Israeli-American fashion designer

Nili Lotan (נילי לוטן) is an Israeli-American fashion designer best known as the founder of the Nili Lotan Design Studio, a designer clothing company.

==Biography==
Nili Shapira (later Lotan) was born in Netanya, Israel. Her father, Moshe Shapira, was a real estate developer there.

She served for two years in the Israeli Air Force before attending Shenkar Fashion Institute in Tel Aviv. Lotan notes publicly that her early life, having been raised by European parents in Israel, and military service have been important influences on her approach to design. Lotan has three children and resides in the Tribeca neighborhood of New York City.

She is married to David Broza, a multi-platinum Israeli singer-songwriter and guitarist.

==Fashion career==
Lotan’s career began in 1980 after relocation to New York City. She subsequently worked her way to the post of head designer at Nautica and Ralph Lauren; having spent years previous perfecting her craft as a senior designer for Adrienne Vittadini and Liz Claiborne.

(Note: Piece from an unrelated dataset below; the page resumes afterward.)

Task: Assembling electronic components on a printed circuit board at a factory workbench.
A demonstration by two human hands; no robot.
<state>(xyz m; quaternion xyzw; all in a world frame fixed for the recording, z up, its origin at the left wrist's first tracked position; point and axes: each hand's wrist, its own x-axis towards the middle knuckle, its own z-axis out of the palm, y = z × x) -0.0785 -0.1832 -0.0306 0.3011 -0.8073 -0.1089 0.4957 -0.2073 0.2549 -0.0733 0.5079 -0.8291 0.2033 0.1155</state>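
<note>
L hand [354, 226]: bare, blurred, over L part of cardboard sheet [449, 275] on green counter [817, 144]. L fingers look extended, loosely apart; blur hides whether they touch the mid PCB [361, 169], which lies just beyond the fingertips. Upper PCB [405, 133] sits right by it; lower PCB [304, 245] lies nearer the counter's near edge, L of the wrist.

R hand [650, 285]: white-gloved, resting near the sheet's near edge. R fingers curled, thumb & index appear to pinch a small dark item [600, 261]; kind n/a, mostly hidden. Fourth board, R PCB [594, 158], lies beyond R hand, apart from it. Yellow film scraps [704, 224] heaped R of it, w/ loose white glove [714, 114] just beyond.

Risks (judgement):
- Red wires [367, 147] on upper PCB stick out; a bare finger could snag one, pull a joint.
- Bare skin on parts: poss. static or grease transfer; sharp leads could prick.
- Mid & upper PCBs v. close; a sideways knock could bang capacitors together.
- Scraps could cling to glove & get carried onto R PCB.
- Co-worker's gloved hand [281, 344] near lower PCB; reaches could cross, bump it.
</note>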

In 2003, moving on from her corporate design roles, Lotan opted to launch her own collection under the Nili Lotan label. Military-style jackets quickly became Lotan’s trademark at her new company; and the brand has since evolved into producing a full range of women's clothing for all seasons. Lotan now sells her signature clothing in over 150 stores worldwide.

In 2006, Nili Lotan opened her first store in Tribeca New York where she combines her design studio with a retail space.

Notable celebrities known to wear Nili Lotan clothing include Paris Hilton, Sandra Bernhard, Liza Minnelli, Martha Stewart, Selena Gomez, Kendall Jenner, Rihanna, Gigi Hadid, Gisele Bündchen, Natasha Poly, Gal Gadot, Gwyneth Paltrow, Demi Moore, Heidi Klum, and Kim Kardashian.

In 2021, Lotan received criticism for using the tatreez in her designs, labelled as cultural appropriation by fashion bloggers and Palestinians, and for labelling the garments Palestinian.